- Interactive map of Discovery Center
- Type: Children's museum, Nature center
- Location: 502 S.E. Broad Street Murfreesboro, Tennessee, USA
- Area: 20 acres (8.1 ha)
- Created: 2002
- Website: explorethedc.org

= Discovery Center at Murfree Spring =

Children's museum in Murfreesboro, Tennessee, United States

The Discovery Center is a children's museum, nature center and wetlands boardwalk near downtown Murfreesboro, Tennessee. Exhibits include themed exploration areas for town life, science, trains, cars, a fire engine and farmers market. There are live animals on display, an outdoor nature play area, and trails through the wetlands.

==History==
The Discovery Center began as the "Discovery House", a children's museum, in 1986. During its first year of operation it had 11,000 visitors.
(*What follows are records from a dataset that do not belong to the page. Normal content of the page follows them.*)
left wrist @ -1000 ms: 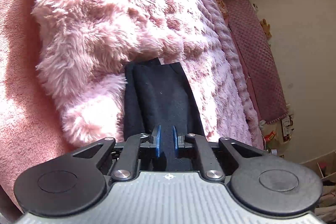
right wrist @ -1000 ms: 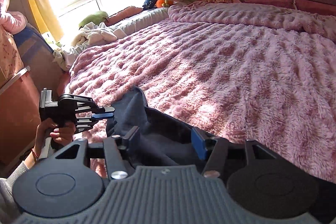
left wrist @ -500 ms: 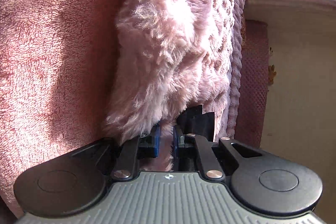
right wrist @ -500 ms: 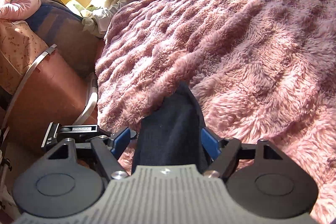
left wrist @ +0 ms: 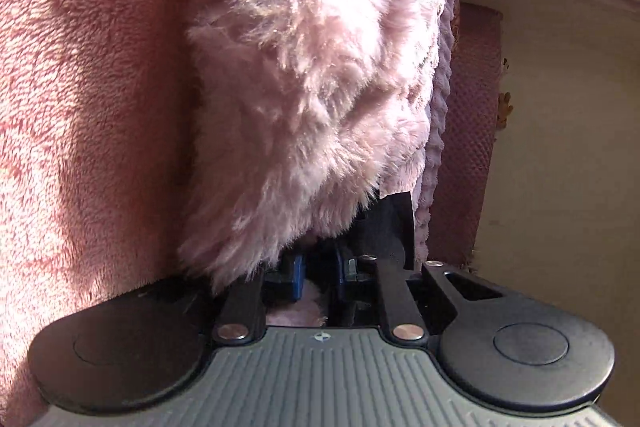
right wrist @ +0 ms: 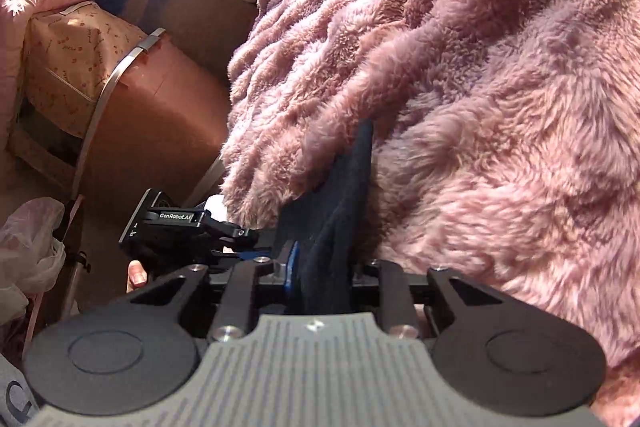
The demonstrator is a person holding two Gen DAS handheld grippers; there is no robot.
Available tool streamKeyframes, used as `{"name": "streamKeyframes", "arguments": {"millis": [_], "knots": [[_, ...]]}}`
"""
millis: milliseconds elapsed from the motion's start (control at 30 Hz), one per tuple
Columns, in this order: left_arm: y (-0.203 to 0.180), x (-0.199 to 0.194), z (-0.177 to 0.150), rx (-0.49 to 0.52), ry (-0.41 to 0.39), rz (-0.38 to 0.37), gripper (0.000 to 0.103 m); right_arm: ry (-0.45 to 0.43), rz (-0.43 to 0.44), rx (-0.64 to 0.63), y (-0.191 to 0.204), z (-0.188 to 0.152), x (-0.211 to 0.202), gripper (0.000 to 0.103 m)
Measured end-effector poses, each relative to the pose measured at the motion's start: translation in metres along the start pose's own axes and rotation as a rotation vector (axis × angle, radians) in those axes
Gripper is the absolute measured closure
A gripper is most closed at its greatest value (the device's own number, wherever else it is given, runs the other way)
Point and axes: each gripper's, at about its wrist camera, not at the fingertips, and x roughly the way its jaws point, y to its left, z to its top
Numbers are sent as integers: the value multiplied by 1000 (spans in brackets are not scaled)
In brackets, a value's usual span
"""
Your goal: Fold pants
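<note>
The dark navy pants (right wrist: 340,203) hang over the edge of the bed, on the fluffy pink blanket (right wrist: 480,67). My right gripper (right wrist: 320,267) is shut on a fold of the pants. My left gripper (left wrist: 318,267) is pressed against the blanket's edge (left wrist: 312,87) with its blue pads (left wrist: 297,273) close together; a bit of pink fur and dark cloth lies between them. A corner of the pants (left wrist: 394,223) shows just right of it. The left gripper also shows in the right wrist view (right wrist: 244,247), low at the pants' left edge, held by a hand.
A brown storage box (right wrist: 160,131) with a metal band stands left of the bed, with pink floral bedding (right wrist: 76,59) on it. A plastic bag (right wrist: 28,247) lies at the lower left. A padded mauve headboard (left wrist: 468,131) and a cream wall (left wrist: 560,147) are to the right.
My right gripper has closed from wide open onto the pants and dropped to the bed's edge. My left gripper has sunk below the blanket's edge, so the pants are mostly hidden from it.
</note>
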Motion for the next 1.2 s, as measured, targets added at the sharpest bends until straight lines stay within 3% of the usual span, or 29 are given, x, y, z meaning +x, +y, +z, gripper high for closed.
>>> {"name": "streamKeyframes", "arguments": {"millis": [33, 133, 167, 267, 500, 600, 733, 833, 900, 1000, 1200], "knots": [[-7, 0, -1, 51, 26, 7, 72, 24, 7, -36, 6, 1, 7, 84], [-21, 5, -7, 157, 71, 44, 66, 91, -18, -11, 4, 4, 30, 83], [-20, 5, -7, 152, 67, 55, 66, 94, -34, -19, 3, 4, 37, 98], [-12, 6, -2, 69, 53, 36, 67, 25, -3, -105, 14, 0, 30, 102], [2, 12, 2, -66, 17, -171, 60, -208, 374, -92, 38, -13, -45, 102], [5, 22, 1, -128, 37, -283, 57, -281, 461, -79, 48, -19, -66, 102], [-12, 48, -8, -93, 111, -308, 57, -325, 546, -110, 61, -30, -79, 102], [-20, 64, -16, -84, 182, -374, 57, -328, 526, -99, 60, -32, -74, 102], [-23, 71, -16, -90, 213, -418, 57, -332, 454, -70, 51, -33, -70, 102], [-21, 61, -13, -77, 160, -407, 57, -343, 285, -33, 33, -33, -60, 102], [11, 40, 0, -190, 87, -372, 57, -264, 195, -52, 21, -21, -28, 101]]}}
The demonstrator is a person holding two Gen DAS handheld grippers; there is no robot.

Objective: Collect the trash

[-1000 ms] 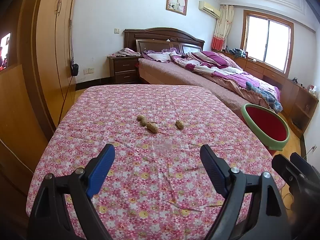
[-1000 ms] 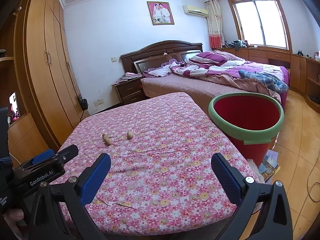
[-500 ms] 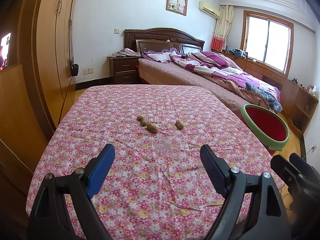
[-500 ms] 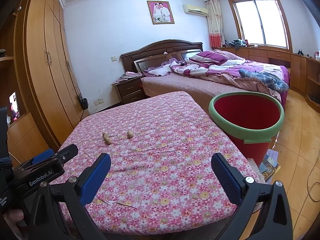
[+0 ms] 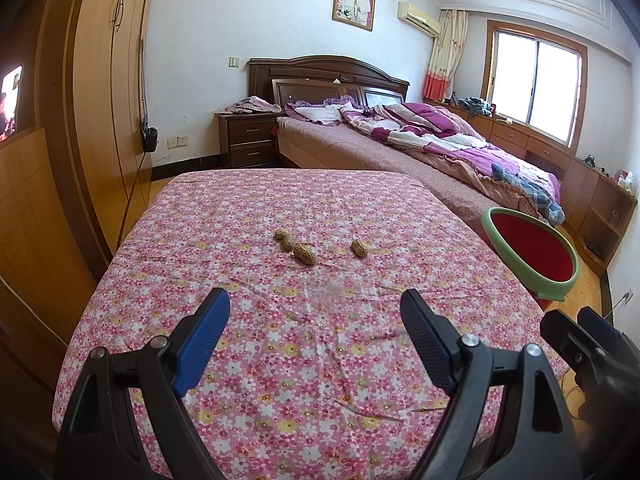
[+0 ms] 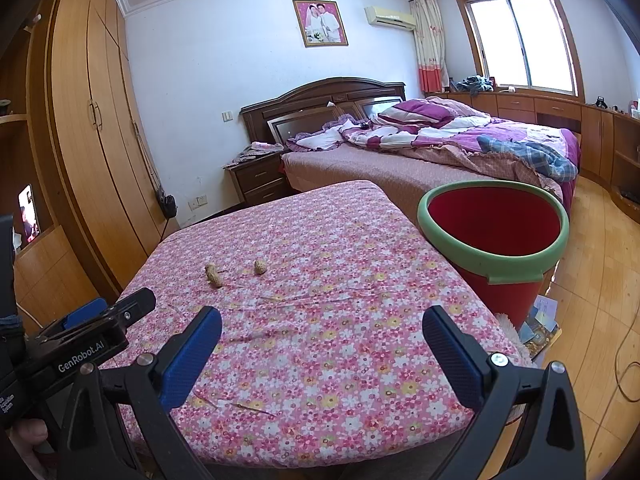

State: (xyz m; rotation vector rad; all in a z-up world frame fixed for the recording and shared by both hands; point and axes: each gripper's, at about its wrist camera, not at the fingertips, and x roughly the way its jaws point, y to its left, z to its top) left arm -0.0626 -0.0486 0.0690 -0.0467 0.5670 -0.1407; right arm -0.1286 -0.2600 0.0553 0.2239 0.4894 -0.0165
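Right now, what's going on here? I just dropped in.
Trash pickup hasn't started. Both grippers, left and right, hover open and empty over the flowered table. Peanuts lie ahead in a loose row, untouched. The red bin stands at the table's right edge; its bottom is out of sight.

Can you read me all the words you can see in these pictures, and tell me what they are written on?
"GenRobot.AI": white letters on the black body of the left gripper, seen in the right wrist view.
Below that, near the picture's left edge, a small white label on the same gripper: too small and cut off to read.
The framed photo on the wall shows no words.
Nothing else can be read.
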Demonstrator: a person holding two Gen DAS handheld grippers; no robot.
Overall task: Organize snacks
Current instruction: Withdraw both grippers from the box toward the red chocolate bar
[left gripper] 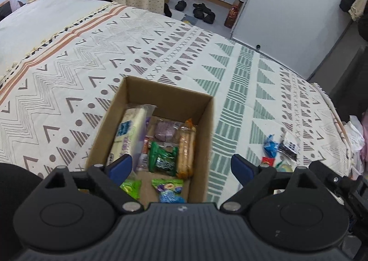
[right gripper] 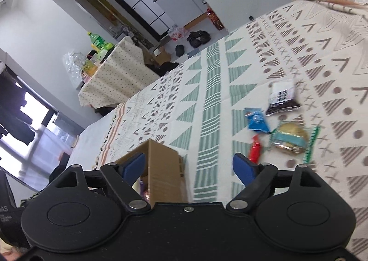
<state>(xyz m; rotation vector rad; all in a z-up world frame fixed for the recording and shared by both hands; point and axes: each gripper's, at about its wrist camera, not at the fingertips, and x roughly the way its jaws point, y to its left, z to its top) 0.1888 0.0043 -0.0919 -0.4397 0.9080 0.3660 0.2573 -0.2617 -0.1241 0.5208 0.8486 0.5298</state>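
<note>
Item: cardboard box (left gripper: 161, 136), open-topped, on the patterned bedspread (left gripper: 69, 72), left of the loose goods. Contents, left to right: long white packet (left gripper: 128, 132) leaning on the left wall, green packet (left gripper: 162, 157), purple packet (left gripper: 164, 133), orange biscuit sleeve (left gripper: 186, 148); further green and blue wrappers at the near end.

Item: loose snacks, right of the box and well apart from it: blue packet (right gripper: 256, 120), red packet (right gripper: 255, 150), round biscuit pack (right gripper: 291, 138), black-and-white packet (right gripper: 281, 96).

Step, as judged: partly done; four pieces remain to box. The next move calls for the right tool to reach the loose group and close on one packet.

Left gripper (left gripper: 181, 166): spread wide, empty, hovering over the box's near end, touching nothing.

Right gripper (right gripper: 188, 165): spread wide, empty, above the bedspread between box and loose snacks.
</note>
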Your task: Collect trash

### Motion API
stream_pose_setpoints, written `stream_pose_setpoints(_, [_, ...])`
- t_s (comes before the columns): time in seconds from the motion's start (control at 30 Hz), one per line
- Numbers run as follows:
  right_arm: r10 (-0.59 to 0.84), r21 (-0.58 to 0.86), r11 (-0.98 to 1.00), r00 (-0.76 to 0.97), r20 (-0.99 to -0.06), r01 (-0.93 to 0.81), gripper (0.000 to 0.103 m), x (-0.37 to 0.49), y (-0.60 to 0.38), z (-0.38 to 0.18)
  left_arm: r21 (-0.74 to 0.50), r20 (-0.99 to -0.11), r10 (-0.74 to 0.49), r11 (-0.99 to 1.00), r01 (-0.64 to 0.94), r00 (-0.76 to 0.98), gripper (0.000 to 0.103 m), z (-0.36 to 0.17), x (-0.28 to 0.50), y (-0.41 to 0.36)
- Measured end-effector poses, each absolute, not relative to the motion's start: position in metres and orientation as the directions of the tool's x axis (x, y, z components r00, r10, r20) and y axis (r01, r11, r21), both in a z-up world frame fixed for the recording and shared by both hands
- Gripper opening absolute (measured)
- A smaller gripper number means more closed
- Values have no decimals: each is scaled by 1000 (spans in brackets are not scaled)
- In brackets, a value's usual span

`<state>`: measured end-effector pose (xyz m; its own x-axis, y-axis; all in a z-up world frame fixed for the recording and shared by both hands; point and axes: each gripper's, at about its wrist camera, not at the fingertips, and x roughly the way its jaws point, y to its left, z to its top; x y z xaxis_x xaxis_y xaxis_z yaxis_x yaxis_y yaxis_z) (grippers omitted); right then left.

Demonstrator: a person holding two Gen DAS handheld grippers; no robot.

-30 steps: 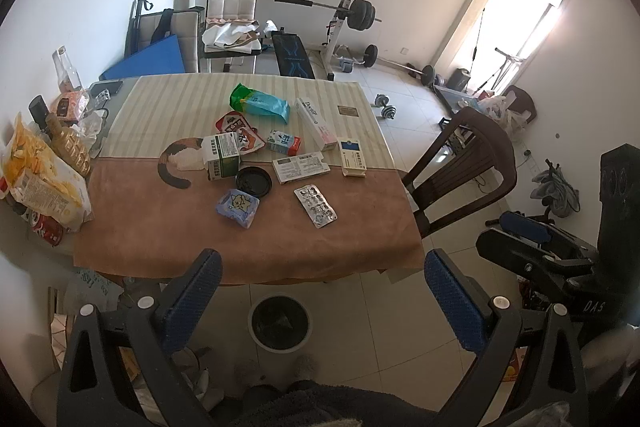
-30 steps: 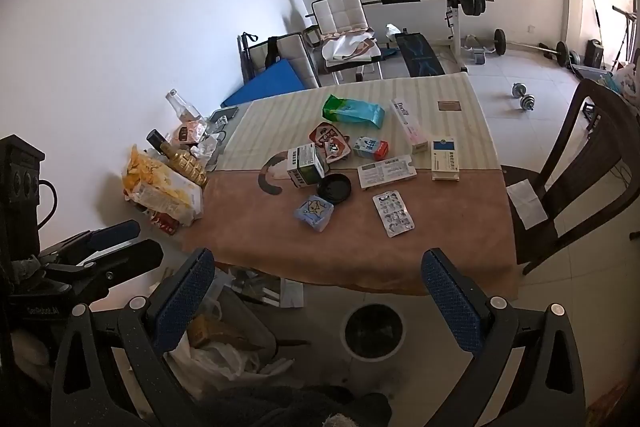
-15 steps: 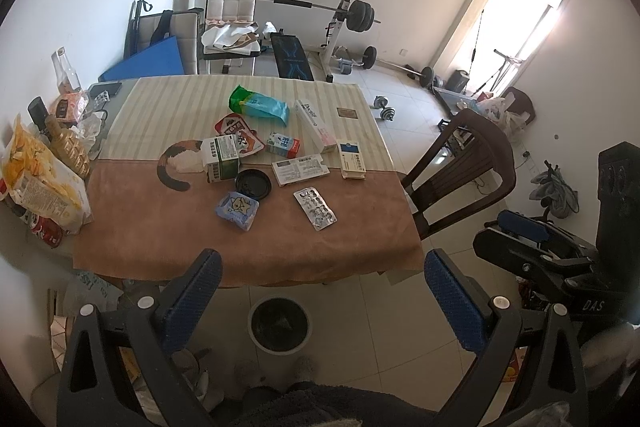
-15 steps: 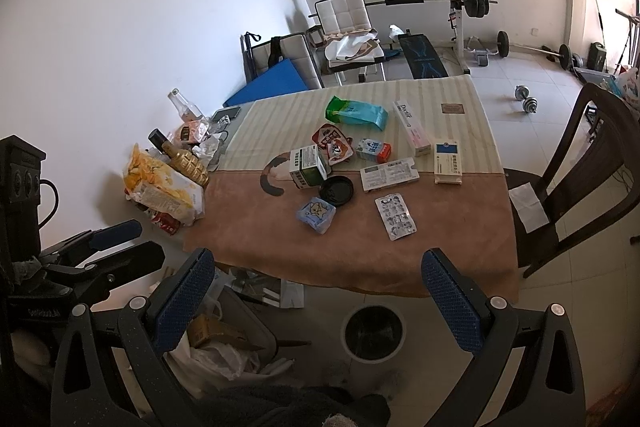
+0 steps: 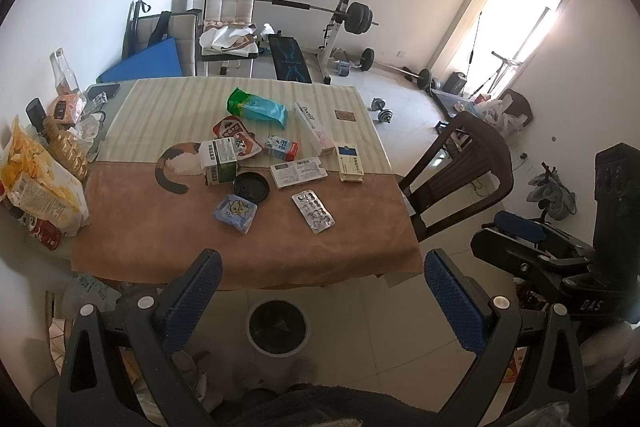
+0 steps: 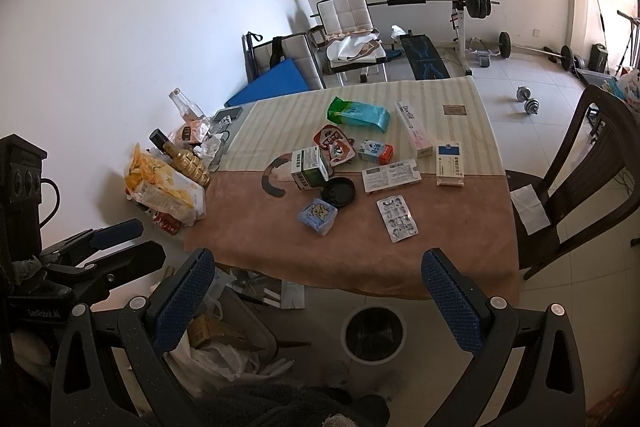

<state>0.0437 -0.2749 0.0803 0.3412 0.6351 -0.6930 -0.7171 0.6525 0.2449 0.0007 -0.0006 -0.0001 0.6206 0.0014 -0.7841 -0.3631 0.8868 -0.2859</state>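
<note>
Left wrist view: my left gripper (image 5: 322, 301) is spread wide, nothing between the pads, held back off the near table edge. The table (image 5: 248, 259) lies ahead and below; the trash sits mid-table, all well apart from my jaws. Nearest pieces: blue wrapper (image 5: 235, 213) ahead-left and the blister pack (image 5: 313, 211) almost dead ahead, long axis running away from me and slightly left. Black lid (image 5: 251, 187) is just behind the wrapper. The bin (image 5: 278, 325) stands on the floor right under me, between the fingers. My other gripper shows at far right, off to the side.

Right wrist view: my right gripper (image 6: 318, 303) is also wide apart and empty. Blister pack (image 6: 397, 219) is straight ahead between the fingers' lines; blue wrapper (image 6: 317, 215) sits left of it. The bin (image 6: 374, 333) is below, just past the table's near edge. I judge the right hand a bit better lined up on the blister pack, the left on the wrapper.

Versus a second ago: almost nothing changed, only a slight drift of the view; items unmoved, both jaws spread the same.
</note>
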Motion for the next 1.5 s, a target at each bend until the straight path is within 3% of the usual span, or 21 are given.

In 1995 after it outgrew its old location the Discovery House staff, Congressman Bart Gordon and Murfreesboro Mayor Joe Jackson, with the help of the United States Army Corps of Engineers, began to study the possibility of reusing the vacated site of the old Murfreesboro Water & Sewer Plant. After several years it was decided that, for environmental reasons, the old structures should be demolished and new buildings built.

In 1996 the City of Murfreesboro leased 6.5 acre of city land to the Discovery House. The Board of Directors, with the help of local citizens, was able to procure a large amount of privately donated wetlands. They then began a grassroots funding campaign to raise the money needed for the 'Discovery Center". By 1999 $1.8 million had been raised and the construction of the 18000 sqft center began in 2001. Its grand opening was held August 3, 2002.

As well as its museum the Discovery Center includes 20 acre of wetland. The Discovery Center and the City's Greenway trail system and parks have reversed decades of local environmental damage and preserved large areas of vanishing wetlands and natural areas which include rare native plants. The Discovery Center marsh contains the state's largest population of sessile water-speedwell.

In 2014, the Center received over 130,000 visitors annually.